Big Tech's Earnings Power

Note: The following is an excerpt from this week’s Earnings Trends report. You can access the full report that contains detailed historical actual and estimates for the current and following periods, please click here>>>

Here are the key points:

  • The revisions trend continues to improve, though the pace of improvement has moderated in recent days as the Q2 reporting cycle has moved towards conclusion. This improvement in earnings estimates remains a notable shift in the post-pandemic earnings picture.


  • Total earnings for the 484 S&P 500 members that have reported Q2 results already are down -32.3% on -9.5% lower revenues, with 80.4% beating EPS estimates and 64.0% beating revenue estimates.

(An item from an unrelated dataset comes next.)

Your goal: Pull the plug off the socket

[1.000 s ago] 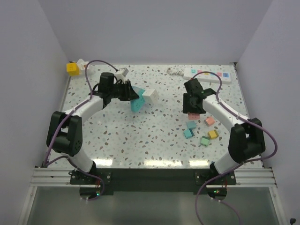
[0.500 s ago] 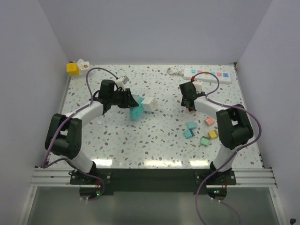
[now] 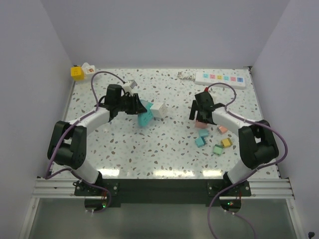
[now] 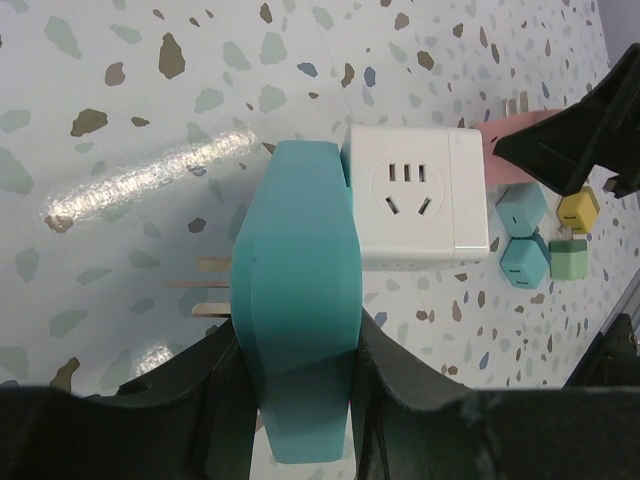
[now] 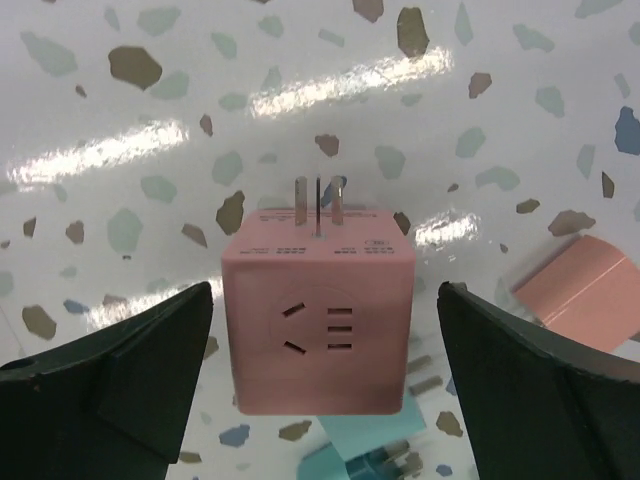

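The socket, a white oblong power strip (image 3: 221, 78) with coloured marks, lies at the back right with nothing plugged into it. My left gripper (image 3: 134, 106) is shut on a teal plug block (image 3: 144, 116). In the left wrist view this teal block (image 4: 300, 300) sits between my fingers with its prongs (image 4: 205, 288) bare, and its side touches a white cube socket (image 4: 418, 198). My right gripper (image 3: 201, 113) is open. In the right wrist view a pink cube adapter (image 5: 318, 325) lies on the table between the spread fingers (image 5: 120, 375), untouched.
Small teal (image 3: 201, 140), pink (image 3: 223, 129), yellow (image 3: 227, 142) and green (image 3: 218, 149) cubes lie near my right arm. A yellow cube (image 3: 77, 73) and a white piece (image 3: 87, 68) sit at the back left. A white plug (image 3: 185, 75) lies left of the power strip.
My left gripper, the teal block and the white cube moved slightly nearer a second ago, then stayed. My right gripper swung toward the back and came back over the pink cube.
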Controlling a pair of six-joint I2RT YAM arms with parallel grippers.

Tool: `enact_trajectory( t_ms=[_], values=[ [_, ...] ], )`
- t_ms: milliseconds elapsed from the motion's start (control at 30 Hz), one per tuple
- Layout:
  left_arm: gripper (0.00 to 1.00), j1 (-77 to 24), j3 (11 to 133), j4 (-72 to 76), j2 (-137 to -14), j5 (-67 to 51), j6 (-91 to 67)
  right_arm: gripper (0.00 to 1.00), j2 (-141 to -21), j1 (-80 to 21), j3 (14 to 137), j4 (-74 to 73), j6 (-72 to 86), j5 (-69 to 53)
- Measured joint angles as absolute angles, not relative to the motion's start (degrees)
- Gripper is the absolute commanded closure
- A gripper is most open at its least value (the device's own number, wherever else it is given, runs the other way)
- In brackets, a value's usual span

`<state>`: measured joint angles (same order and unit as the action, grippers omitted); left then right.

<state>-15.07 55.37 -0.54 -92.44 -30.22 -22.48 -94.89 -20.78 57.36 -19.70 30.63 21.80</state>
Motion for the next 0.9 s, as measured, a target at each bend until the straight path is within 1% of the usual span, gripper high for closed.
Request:
enact_trajectory(
  t_ms=[133,300,500,667,767,900],
  values=[
    [1.0,-15.07,55.22,-0.47,-92.44,-30.2,-22.48,0.02,-91.31,-20.99,57.8,-25.54,29.93,19.57],
    [1.0,-15.22,54.74,-0.45,-92.44,-30.22,-22.46,0.02,-89.17,-20.97,61.8,-30.02,28.14,17.26],
    [1.0,-16.69,54.74,-0.14,-92.47,-30.48,-22.41,0.02,-88.18,-22.81,67.92,-30.48,22.94,4.64],
    [1.0,-18.33,54.92,0.19,-93.8,-32.82,-21.87,0.02,-90.54,-28.4,73.56,-29.93,16.19,-4.05],
    [1.0,-18.9,55.0,0.19,-95.09,-34.65,-21.78,0.02,-93.49,-31.35,76.51,-30.11,12.08,-7.11],
    [1.0,-19.11,55.07,-0.1,-95.48,-36.32,-21.34,0.02,-98.37,-32.47,80.68,-32.38,8.08,-10.04]
  ],
)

  • This is the lowest earnings growth pace since the last earnings downturn following the 2008 recession, but the proportion of these companies beating consensus estimates, particularly EPS estimates, is tracking above historical trends.


  • For 2020 Q3, total S&P 500 earnings are expected to decline -23.9% on -3.2% lower revenues. This is an improvement from the -26.5% earnings decline expected at the start of July.


  • For full-year 2020, total earnings for the S&P 500 index are currently expected to be down -21.0% on -4.9% lower revenues. As with Q3 estimates, full-year estimates have been going up since early July. For reference, S&P 500 earnings declined -19.1% in 2008 and -3.4% in 2009, though that was admittedly a different type of downturn.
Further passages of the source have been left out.